RECORDS FOR PROCESSING
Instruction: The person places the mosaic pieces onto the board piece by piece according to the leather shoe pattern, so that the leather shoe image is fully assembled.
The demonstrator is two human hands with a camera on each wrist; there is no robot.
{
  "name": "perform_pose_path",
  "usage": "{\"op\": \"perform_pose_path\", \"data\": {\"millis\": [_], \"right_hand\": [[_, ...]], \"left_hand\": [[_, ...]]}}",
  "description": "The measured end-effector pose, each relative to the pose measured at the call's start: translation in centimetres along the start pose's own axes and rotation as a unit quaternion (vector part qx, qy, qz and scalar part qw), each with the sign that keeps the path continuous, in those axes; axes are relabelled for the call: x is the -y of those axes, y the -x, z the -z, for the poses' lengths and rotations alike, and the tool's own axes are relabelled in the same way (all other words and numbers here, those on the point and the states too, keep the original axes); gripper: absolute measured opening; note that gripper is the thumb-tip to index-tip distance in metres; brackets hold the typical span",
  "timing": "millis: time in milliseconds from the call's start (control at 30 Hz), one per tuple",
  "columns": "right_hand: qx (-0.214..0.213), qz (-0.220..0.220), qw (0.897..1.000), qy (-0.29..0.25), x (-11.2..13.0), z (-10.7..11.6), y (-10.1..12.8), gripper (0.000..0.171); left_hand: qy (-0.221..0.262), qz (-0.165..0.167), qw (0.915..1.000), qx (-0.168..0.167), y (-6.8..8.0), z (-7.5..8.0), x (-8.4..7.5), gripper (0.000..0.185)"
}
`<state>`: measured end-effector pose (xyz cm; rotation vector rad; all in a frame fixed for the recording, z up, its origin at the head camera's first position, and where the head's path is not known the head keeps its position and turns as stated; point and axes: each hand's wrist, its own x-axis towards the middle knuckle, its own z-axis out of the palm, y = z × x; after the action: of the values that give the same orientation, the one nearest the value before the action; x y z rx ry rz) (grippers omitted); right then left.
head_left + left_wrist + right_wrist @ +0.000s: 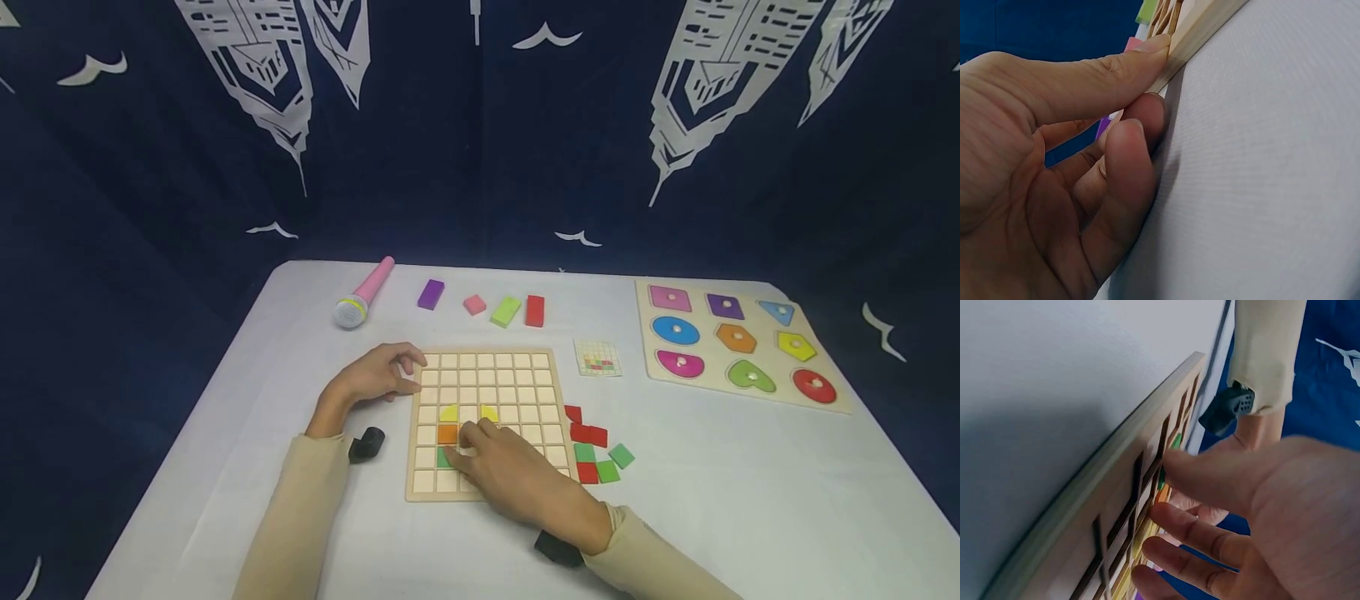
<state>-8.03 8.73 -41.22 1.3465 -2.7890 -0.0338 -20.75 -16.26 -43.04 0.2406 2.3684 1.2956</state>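
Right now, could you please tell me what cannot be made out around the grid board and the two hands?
- Head view: the right hand covers the grid board cells beneath it; whether it holds a piece is hidden.
- Head view: the pattern card is too small to read.
- Left wrist view: the left hand fills the frame; only the board's edge shows.
- Right wrist view: pieces in the board are blurred slivers.

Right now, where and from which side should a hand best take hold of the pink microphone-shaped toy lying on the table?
Grip the pink microphone-shaped toy around its slim pink handle, coming from above. It lies flat on the white table with free space on both sides, and the handle looks narrower than the rounded grey head.
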Motion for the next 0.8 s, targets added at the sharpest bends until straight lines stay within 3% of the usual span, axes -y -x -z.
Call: {"op": "perform_pose_path", "data": {"millis": [200, 367, 500, 667, 800], "right_hand": [[0.018, -0.014, 0.997, -0.079, -1.0, 0.3, 2.0, 0.036], [0.006, -0.023, 0.986, -0.165, -3.7, 0.8, 3.8, 0.032], [-0.004, -0.068, 0.976, -0.208, -6.3, 1.1, 5.6, 0.032], [0.021, -0.144, 0.962, -0.232, -9.4, 1.0, 7.9, 0.035], [0.03, -0.177, 0.954, -0.24, -11.7, 0.6, 9.4, 0.035]], "left_hand": [[0.003, -0.004, 1.0, 0.001, 0.0, 0.0, 0.0, 0.044], [0.004, -0.002, 1.0, -0.003, 0.0, -0.1, 0.1, 0.044], [0.01, -0.004, 0.9999, -0.003, 0.1, -0.1, 0.2, 0.043], [0.011, -0.01, 0.9999, -0.003, 0.2, -0.1, 0.2, 0.043], [0.012, -0.01, 0.9999, -0.003, 0.1, 0.0, 0.3, 0.043]]}}
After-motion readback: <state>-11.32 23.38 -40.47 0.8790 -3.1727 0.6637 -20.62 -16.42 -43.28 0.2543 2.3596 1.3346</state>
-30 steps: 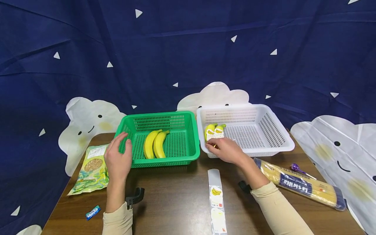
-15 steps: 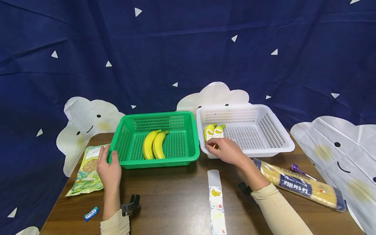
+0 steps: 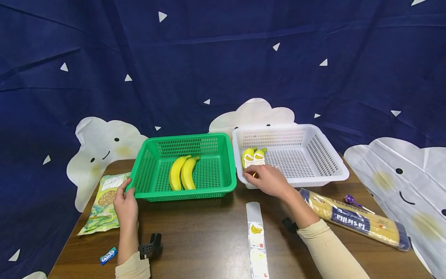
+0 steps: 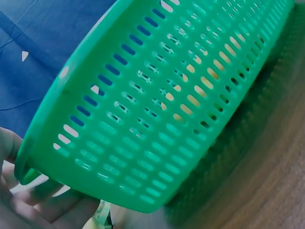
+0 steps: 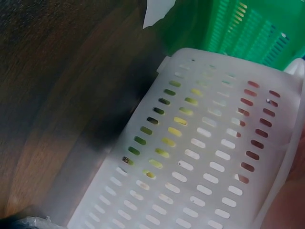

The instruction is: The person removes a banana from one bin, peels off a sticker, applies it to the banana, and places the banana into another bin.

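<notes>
While the green basket (image 3: 184,166) sits on the desk (image 3: 209,236) holding two bananas (image 3: 182,172), the left hand (image 3: 126,205) grips its near-left corner, having slid off the rim. The right hand (image 3: 266,179) pinches the white basket (image 3: 327,155)'s front edge. A jerk could roll the bananas.

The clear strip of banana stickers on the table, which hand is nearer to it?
Right. The right hand rests on the white basket's near rim, just behind the sticker strip; the left hand grips the green basket's far-left corner.
</notes>
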A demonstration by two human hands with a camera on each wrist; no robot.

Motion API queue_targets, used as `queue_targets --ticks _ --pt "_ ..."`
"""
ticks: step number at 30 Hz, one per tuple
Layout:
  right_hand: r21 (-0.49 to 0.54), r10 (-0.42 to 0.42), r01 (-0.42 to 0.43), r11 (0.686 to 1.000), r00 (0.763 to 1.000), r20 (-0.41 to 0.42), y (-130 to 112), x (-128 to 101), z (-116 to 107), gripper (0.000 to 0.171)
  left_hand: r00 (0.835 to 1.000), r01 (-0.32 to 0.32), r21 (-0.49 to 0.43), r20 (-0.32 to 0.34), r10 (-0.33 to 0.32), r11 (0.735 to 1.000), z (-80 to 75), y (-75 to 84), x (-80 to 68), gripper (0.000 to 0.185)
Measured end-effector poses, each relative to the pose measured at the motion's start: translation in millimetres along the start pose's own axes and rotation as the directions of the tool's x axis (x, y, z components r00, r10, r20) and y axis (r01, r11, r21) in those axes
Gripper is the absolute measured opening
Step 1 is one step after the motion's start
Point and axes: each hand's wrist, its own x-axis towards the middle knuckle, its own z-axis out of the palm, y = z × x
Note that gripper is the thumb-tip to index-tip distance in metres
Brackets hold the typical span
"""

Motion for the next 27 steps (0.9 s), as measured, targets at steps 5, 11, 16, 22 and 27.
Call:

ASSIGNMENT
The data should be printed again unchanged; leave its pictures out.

SOLUTION TO THE EXERCISE
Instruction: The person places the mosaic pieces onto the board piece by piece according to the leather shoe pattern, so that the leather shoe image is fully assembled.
The demonstrator is two human hands with a camera on each wrist; there is no robot.
{
  "name": "perform_pose_path",
  "usage": "{\"op\": \"perform_pose_path\", \"data\": {\"millis\": [_], \"right_hand\": [[_, ...]], \"left_hand\": [[_, ...]]}}",
  "description": "The measured end-effector pose, each relative to the pose measured at the call's start: translation in centimetres along the start pose's own axes and rotation as a unit quaternion (vector part qx, qy, qz and scalar part qw), each with the sign that keeps the path continuous, in those axes; axes are relabelled for the call: x is the -y of those axes, y the -x, z the -z, for the poses' lengths and rotations alike, and the tool's own axes are relabelled in the same way (all other words and numbers here, those on the point and the states too, keep the original axes); gripper: absolute measured opening; note that gripper is the thumb-tip to index-tip distance in metres; brackets hold the typical span",
  "timing": "millis: time in milliseconds from the call's start (control at 30 Hz), one per tuple",
  "columns": "right_hand: qx (-0.214..0.213), qz (-0.220..0.220), qw (0.897..1.000), qy (-0.29..0.25), x (-11.2..13.0), z (-10.7..11.6), y (-10.1..12.8), gripper (0.000..0.171); left_hand: qy (-0.221..0.262), qz (-0.165..0.167), qw (0.915..1.000), qx (-0.168..0.167), y (-6.8..8.0), z (-7.5..8.0), x (-8.4..7.5), gripper (0.000..0.185)"
}
`<state>`: measured end-effector pose (xyz cm; rotation vector rad; all in a frame fixed for the recording, z up, its origin at the head camera's first position, and where the head's path is not known the head keeps its position and turns as stated; point and axes: each hand's wrist, its own x-axis towards the middle knuckle, its own z-axis out of the palm, y = z × x; after the action: of the values that give the same orientation, the one nearest the value before the action; x y z rx ry rz) (grippers omitted); right then left.
head_left + left_wrist + right_wrist @ +0.000s: 
<state>-8.03 8.73 -41.22 1.3465 -2.7890 -0.0338 -20.75 -16.26 -43.04 0.2406 2.3684 1.2956</state>
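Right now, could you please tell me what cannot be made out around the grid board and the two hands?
- Head view: the right hand covers the grid board cells beneath it; whether it holds a piece is hidden.
- Head view: the pattern card is too small to read.
- Left wrist view: the left hand fills the frame; only the board's edge shows.
- Right wrist view: pieces in the board are blurred slivers.

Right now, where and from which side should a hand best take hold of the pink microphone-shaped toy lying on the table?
Grip the pink microphone-shaped toy around its slim pink handle, coming from above. It lies flat on the white table with free space on both sides, and the handle looks narrower than the rounded grey head.
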Motion for the next 0.8 s, targets added at the sharpest bends until straight lines stay within 3% of the usual span, axes -y -x -z.
Call: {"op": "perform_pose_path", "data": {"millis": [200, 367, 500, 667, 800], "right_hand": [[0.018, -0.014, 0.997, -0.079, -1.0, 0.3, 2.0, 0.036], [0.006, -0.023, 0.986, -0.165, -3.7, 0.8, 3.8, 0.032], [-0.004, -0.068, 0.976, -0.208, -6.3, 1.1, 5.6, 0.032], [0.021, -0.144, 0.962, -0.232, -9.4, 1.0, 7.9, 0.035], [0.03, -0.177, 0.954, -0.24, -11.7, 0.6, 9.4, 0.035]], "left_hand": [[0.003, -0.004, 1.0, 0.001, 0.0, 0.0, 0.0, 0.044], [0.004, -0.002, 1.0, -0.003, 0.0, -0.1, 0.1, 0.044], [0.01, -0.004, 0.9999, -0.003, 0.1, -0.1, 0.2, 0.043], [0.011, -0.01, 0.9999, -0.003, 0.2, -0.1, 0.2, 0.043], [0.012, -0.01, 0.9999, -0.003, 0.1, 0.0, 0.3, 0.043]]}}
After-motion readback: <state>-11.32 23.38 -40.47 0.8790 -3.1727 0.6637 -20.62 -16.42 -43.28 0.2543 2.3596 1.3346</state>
-30 steps: 
-15 steps: 
+0 steps: 
+0 steps: 
+0 steps: 

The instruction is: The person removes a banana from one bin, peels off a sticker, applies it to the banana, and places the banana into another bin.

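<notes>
While the green basket (image 3: 184,166) sits on the desk (image 3: 209,236) holding two bananas (image 3: 182,172), the left hand (image 3: 126,205) grips its near-left corner, having slid off the rim. The right hand (image 3: 266,179) pinches the white basket (image 3: 327,155)'s front edge. A jerk could roll the bananas.

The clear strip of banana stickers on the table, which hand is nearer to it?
Right. The right hand rests on the white basket's near rim, just behind the sticker strip; the left hand grips the green basket's far-left corner.
</notes>
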A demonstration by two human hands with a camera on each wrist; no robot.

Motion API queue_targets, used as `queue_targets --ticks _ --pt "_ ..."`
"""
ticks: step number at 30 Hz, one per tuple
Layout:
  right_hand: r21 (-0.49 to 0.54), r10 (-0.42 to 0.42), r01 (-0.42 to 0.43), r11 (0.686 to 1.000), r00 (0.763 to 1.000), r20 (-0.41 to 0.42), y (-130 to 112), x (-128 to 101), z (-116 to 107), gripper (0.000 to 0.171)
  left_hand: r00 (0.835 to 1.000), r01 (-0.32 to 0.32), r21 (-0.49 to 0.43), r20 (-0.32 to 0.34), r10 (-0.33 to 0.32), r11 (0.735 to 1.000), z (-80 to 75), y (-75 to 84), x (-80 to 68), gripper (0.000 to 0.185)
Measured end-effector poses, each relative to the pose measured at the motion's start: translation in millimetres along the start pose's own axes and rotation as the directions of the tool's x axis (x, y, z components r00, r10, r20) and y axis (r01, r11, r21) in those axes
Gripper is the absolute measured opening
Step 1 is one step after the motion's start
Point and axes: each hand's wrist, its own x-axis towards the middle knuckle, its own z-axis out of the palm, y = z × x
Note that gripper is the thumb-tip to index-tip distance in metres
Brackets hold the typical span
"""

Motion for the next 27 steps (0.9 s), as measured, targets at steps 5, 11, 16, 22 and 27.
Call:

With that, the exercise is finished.